Re: bayesian filter training question
On torsdag 29 september 2005, 21:51, Roberto C. Sanchez wrote:
> So, I finally decided to get with the 20th century and install
> spamassassin (acutally spampd hooked through postfix) to do site-wide
> spam filtering for my server.
> My question is this. As I am training
> it with sa-learn, is it (good|bad|indifferent) to train it on spam
> that has already been flagged as spam. That is, will this reinforce
> spamassassin's notion of spam or ruin it?
No, that's fine. In fact, SA has this autowhitelist concept that does
exactly that (it's not really a whitelist, though, more an "evening out
weird things that may happen", I'm not using it).
You should have a good look at bayes_ignore_header, so that it won't
train on things that are obviously in spam.
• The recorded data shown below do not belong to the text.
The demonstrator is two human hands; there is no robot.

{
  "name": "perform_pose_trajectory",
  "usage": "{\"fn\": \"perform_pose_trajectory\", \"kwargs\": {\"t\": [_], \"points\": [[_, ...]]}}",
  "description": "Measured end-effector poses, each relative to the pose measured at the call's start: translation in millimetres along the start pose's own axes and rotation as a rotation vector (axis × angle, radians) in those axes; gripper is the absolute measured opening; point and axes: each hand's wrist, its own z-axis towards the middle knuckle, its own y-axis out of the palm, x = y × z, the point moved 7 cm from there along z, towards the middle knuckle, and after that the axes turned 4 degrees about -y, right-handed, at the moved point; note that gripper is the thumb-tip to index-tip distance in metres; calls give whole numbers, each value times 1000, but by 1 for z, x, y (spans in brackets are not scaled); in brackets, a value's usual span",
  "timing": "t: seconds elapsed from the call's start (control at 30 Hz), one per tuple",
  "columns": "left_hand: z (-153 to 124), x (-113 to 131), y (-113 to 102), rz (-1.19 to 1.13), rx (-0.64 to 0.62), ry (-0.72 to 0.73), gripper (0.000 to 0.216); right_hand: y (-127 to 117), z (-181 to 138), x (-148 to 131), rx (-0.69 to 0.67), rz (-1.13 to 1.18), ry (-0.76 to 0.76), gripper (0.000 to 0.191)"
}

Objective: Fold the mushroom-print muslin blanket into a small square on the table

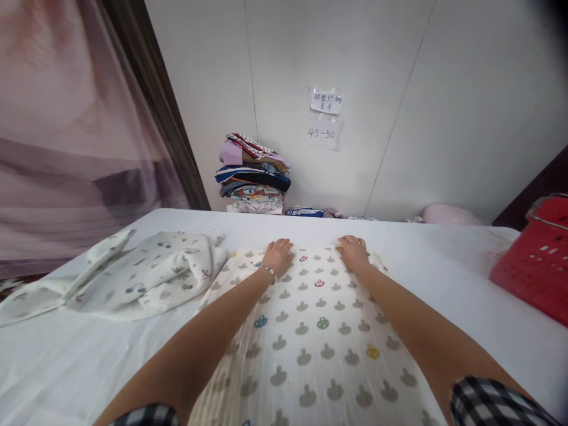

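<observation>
A white cloth (310,307) printed with grey mushroom shapes and a few coloured ones lies spread across the white table, running toward me. Near its far edge my left hand (278,258), with a bracelet at the wrist, rests palm down, fingers stretched forward on the fabric. To its right, my right hand (354,253) lies on the same far edge, close to the corner, its fingers apart and slightly bent. Neither hand visibly lifts the cloth. Left of it sits a second white cloth (164,272) with small plant prints, crumpled and loose.
Beyond the far table edge (346,228) rises a stack of folded fabrics (255,174) against the grey wall. A red plastic basket (535,260) stands at the right, beside a piece of clear plastic (465,242). Pink curtains (66,118) hang at the left. Handwritten notes (326,103) are taped up.
</observation>
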Motion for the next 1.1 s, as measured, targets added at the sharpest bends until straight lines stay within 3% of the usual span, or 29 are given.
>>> {"fn": "perform_pose_trajectory", "kwargs": {"t": [0.1, 0.2, 0.3, 0.4, 0.5, 0.57, 0.73, 0.93, 1.1], "points": [[-26, -3, 4, 42, -17, 108, 44, -1, -18, -23, 9, 85, -143, 44], [-36, -15, 13, 74, -74, 62, 58, 10, -34, -48, -156, 197, -297, 56], [-32, -25, 21, 64, -159, -58, 67, 18, -37, -56, -311, 241, -267, 63], [-30, -26, 20, 67, -163, -81, 68, 16, -34, -54, -342, 258, -241, 65], [-39, -34, 11, 110, -88, -70, 66, 10, -39, -37, -285, 238, -240, 64], [-49, -48, 8, 136, -58, -94, 67, 10, -47, -11, -234, 174, -170, 64], [-62, -79, 13, 121, -114, -183, 69, 21, -54, 47, -260, 93, 54, 61], [-58, -72, 6, 105, -140, -199, 64, 17, -56, 41, -301, 120, 54, 58], [-92, -77, -5, 97, -109, -204, 62, 8, -114, 49, -208, 69, 99, 60]]}}
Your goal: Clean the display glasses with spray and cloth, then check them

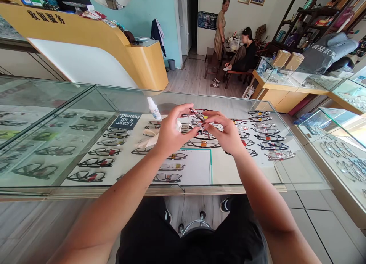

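I hold a pair of glasses [196, 118] with a thin dark frame above a glass display counter [297, 172]. My left hand [170, 134] is closed, pinching the left side of the frame, with a bit of white cloth [178, 125] showing under its fingers. My right hand [225, 132] is closed too, gripping the frame's right side. A small white spray bottle [153, 108] lies on the counter top just left of my left hand.
Rows of eyeglasses [267, 136] lie inside the counter, beside a dark sign [126, 120] and a white mat [197, 166]. A yellow reception desk [120, 46] stands behind. Two people [243, 50] are at a table in the back. More glass cases [340, 142] stand at right.
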The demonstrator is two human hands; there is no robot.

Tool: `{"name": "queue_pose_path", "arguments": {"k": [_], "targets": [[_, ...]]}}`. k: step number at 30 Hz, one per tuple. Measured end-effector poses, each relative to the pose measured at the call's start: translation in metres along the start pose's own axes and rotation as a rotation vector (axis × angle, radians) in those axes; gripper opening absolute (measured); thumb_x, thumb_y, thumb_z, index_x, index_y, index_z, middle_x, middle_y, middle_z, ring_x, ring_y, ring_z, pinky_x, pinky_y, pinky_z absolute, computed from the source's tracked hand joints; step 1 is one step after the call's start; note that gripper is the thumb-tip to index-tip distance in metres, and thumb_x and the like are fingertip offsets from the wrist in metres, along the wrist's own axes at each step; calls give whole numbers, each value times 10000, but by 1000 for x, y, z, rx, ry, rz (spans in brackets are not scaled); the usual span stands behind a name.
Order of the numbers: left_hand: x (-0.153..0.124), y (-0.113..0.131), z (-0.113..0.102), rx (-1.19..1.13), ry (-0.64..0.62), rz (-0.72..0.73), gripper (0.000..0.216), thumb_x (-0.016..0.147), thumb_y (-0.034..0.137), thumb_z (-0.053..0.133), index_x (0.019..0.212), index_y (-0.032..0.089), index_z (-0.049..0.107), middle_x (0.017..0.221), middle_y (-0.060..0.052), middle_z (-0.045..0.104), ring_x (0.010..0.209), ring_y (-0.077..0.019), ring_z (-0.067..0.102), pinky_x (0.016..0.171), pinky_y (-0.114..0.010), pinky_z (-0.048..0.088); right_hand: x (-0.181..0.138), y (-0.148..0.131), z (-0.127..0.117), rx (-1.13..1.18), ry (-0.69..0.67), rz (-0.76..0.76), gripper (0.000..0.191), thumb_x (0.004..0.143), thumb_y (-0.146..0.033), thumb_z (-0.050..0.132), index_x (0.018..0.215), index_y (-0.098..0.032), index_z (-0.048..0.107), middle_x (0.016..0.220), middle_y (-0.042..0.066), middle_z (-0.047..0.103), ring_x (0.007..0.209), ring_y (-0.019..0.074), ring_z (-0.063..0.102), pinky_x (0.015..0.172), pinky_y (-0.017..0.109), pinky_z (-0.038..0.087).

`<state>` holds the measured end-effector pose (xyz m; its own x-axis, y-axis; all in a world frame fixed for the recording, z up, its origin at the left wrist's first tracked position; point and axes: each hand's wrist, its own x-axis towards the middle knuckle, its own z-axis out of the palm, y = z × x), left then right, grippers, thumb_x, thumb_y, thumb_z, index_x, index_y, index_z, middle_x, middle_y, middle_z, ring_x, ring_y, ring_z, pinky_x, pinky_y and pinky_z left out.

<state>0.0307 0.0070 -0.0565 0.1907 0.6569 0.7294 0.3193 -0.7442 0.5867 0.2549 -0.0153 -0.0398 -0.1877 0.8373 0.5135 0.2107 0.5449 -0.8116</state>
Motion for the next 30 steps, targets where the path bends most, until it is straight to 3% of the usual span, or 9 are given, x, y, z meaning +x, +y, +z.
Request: {"name": "queue_pose_path", "arguments": {"k": [5, 7, 10, 12, 15, 18, 21, 23, 30], "targets": [[1, -4, 0, -75, -27, -27, 684, 895, 346, 895, 1513, 292, 607, 1362, -103, 779, 1310, -325, 753, 1152, -542, 625, 2, 3, 1, 256, -80, 173, 161, 950, -418, 830, 939, -258, 813, 1033, 34, 845, 929, 217, 759, 926, 401, 601], [2, -6, 1, -107, -46, -29, 720, 915, 365, 878, 1559, 299, 563, 1361, -110, 774, 1314, -323, 754, 1133, -526, 628, 2, 3, 1, 310, -77, 193, 201, 923, -453, 864, 932, -256, 827, 990, 26, 837, 882, 203, 739, 885, 378, 597], [1, -8, 5, -103, -44, -28, 832, 922, 416, 875, 1633, 306, 458, 1400, -127, 746, 1298, -311, 756, 1079, -491, 625, 3, 2, 2, 327, -6, 189, 240, 901, -488, 887, 921, -254, 835, 962, 26, 833, 893, 207, 739, 873, 369, 587], [-1, -7, 8, -45, 40, -9, 805, 907, 427, 880, 1591, 298, 476, 1352, -112, 738, 1228, -285, 755, 1013, -456, 616, 3, 3, 2, 293, 59, 194, 269, 897, -515, 889, 914, -253, 831, 943, 30, 829, 886, 212, 737, 855, 370, 584], [-4, -1, 11, 72, 198, 40, 465, 940, 376, 822, 1348, 272, 625, 1075, -38, 720, 980, -214, 709, 884, -395, 587, 3, 7, 1, 241, 125, 199, 290, 903, -537, 878, 924, -253, 823, 963, 42, 832, 908, 226, 754, 863, 381, 602], [-6, 10, 14, 109, 153, 52, 98, 1036, 341, 700, 1065, 253, 733, 881, -13, 710, 786, -174, 635, 782, -359, 553, 4, 12, 2, 187, 181, 159, 275, 931, -524, 843, 951, -251, 811, 1001, 59, 847, 947, 241, 785, 898, 399, 633], [-4, 20, 22, 27, -12, -54, 240, 1090, 396, 631, 1056, 246, 816, 901, -35, 799, 748, -171, 654, 746, -344, 553, 5, 15, 5, 70, 245, 84, 232, 974, -468, 793, 1016, -240, 804, 1120, 92, 867, 1012, 249, 808, 963, 426, 646], [0, 23, 30, -34, -54, -162, 297, 1076, 463, 653, 1114, 239, 845, 884, -36, 811, 723, -174, 644, 711, -332, 542, 6, 14, 6, -33, 272, 17, 176, 999, -406, 760, 1047, -242, 800, 1178, 104, 862, 1073, 251, 808, 998, 437, 641], [30, 28, 53, -174, 2, -375, 353, 955, 571, 781, 984, 224, 840, 715, 3, 666, 657, -157, 535, 616, -301, 430, 6, 11, 11, -290, 417, -137, 108, 1034, -259, 658, 1067, -261, 761, 1198, 108, 818, 1139, 262, 774, 998, 435, 632]]}}
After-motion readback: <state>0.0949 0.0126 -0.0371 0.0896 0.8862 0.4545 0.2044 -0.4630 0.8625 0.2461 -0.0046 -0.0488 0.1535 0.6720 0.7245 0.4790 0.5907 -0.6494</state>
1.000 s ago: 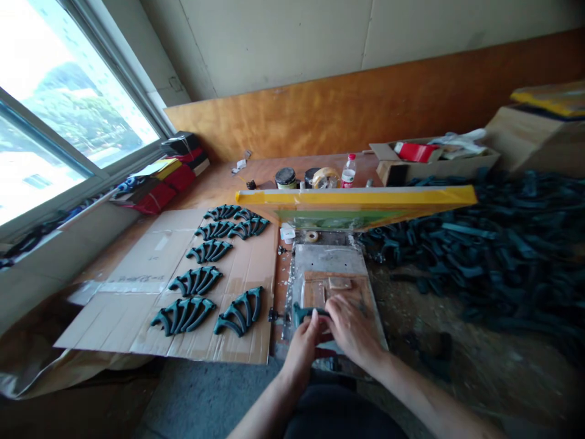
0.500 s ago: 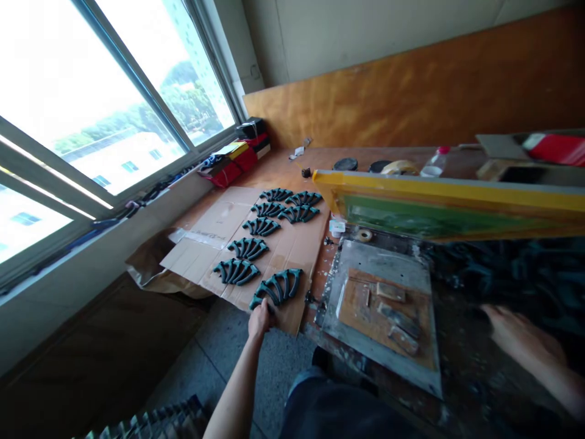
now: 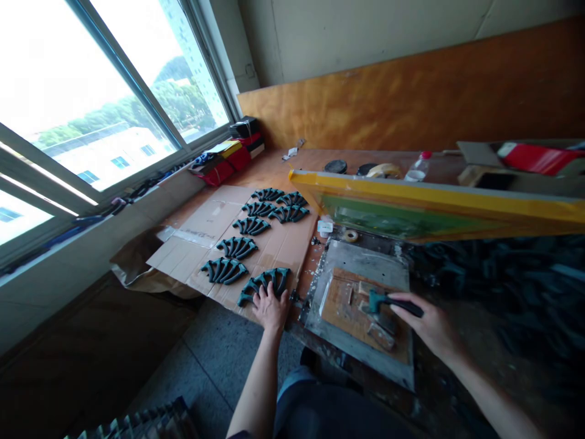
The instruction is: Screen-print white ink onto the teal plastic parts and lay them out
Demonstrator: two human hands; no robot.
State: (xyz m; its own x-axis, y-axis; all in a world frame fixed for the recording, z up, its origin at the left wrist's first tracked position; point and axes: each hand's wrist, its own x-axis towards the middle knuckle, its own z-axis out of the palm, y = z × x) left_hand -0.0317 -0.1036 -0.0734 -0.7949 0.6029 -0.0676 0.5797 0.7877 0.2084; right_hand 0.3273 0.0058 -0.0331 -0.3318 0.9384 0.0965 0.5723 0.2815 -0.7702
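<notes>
My right hand (image 3: 427, 323) grips the dark handle of a T-shaped piece with a green head (image 3: 375, 301). It holds the piece over a worn wooden block fixture (image 3: 338, 305) on a grey metal plate (image 3: 315, 317). My left hand (image 3: 271, 311) rests, fingers spread, on the near fanned row of similar green-and-black pieces (image 3: 278, 277). That row lies at the near edge of a flattened cardboard sheet (image 3: 183, 259). Farther back on the cardboard are several more fanned rows (image 3: 223, 270).
Above the plate's far side slants a yellow-edged screen frame (image 3: 411, 188) with green mesh. A dark heap of pieces (image 3: 479, 268) lies at the right. Behind stand a red-capped bottle (image 3: 417, 167), tape rolls and boxes. A window (image 3: 119, 73) is on the left.
My right hand has come left from the dark heap to the fixture with a T-shaped piece. My left hand has shifted right along the near row, its fingers now spread over it.
</notes>
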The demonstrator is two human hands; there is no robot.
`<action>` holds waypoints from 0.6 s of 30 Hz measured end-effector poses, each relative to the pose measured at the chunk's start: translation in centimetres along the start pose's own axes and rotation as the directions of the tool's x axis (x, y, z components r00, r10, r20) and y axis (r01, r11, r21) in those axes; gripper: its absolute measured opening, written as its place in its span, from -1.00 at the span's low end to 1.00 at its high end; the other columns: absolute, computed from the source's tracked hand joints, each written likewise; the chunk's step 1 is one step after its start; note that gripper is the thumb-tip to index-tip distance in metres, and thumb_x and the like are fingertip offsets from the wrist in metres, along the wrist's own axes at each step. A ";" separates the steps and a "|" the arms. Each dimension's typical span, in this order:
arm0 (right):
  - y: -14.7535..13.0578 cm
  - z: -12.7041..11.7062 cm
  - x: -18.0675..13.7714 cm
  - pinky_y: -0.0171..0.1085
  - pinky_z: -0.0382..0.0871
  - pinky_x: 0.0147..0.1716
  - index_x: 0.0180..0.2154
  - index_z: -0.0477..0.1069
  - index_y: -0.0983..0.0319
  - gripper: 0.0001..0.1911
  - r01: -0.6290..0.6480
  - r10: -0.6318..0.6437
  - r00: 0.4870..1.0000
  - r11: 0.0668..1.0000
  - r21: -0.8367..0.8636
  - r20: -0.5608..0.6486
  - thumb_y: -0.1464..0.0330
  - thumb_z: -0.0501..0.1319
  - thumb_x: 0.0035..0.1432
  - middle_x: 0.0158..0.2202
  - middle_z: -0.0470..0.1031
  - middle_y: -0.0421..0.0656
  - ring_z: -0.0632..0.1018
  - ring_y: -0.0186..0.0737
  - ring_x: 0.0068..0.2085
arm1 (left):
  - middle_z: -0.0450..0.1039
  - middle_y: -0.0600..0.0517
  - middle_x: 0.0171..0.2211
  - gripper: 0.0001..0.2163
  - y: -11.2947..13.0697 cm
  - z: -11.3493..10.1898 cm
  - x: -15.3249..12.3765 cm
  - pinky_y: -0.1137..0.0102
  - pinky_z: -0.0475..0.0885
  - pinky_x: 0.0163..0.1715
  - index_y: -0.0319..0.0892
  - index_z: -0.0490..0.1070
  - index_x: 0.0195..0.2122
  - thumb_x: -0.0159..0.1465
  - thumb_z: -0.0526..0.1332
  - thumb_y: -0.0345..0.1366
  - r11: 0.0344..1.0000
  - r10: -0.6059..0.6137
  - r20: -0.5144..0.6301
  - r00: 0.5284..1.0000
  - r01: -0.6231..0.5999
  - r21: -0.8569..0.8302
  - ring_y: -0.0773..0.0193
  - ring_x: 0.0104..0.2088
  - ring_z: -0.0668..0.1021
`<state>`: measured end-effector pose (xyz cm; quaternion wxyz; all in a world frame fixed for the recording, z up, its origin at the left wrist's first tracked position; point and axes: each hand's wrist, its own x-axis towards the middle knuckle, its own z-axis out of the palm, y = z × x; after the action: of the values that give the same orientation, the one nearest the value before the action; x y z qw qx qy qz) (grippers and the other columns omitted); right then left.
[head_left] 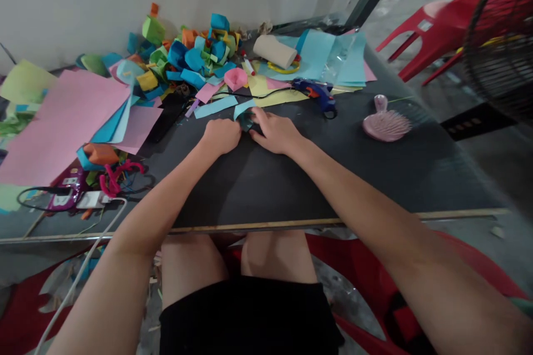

SA is pretty good it this
itself, but if you see spam that has been filtered elsewhere a lot, be
sure to use it.
I'm guessing that you, like me, are doing this for your family. In that
case, I have found that it is quite sufficient to train a single
database with the spam and ham of the entire family. If you have more
diverse users, you would probably need to have a per-user
configuration. For example, a friend of mine has an uncle who is a
psychiatrist working with people with gambling obsessions, and SA was
pretty catastrophic for him until he got a per-user config.
Finally, I found that SA, in it's default 3.0-form was much too
conservative about the assigned scores, so I have a bunch of rules that
I have adjusted the score of. You'll get some experience about that in
time, I guess. Also note that SA 3.1 has been released upstream.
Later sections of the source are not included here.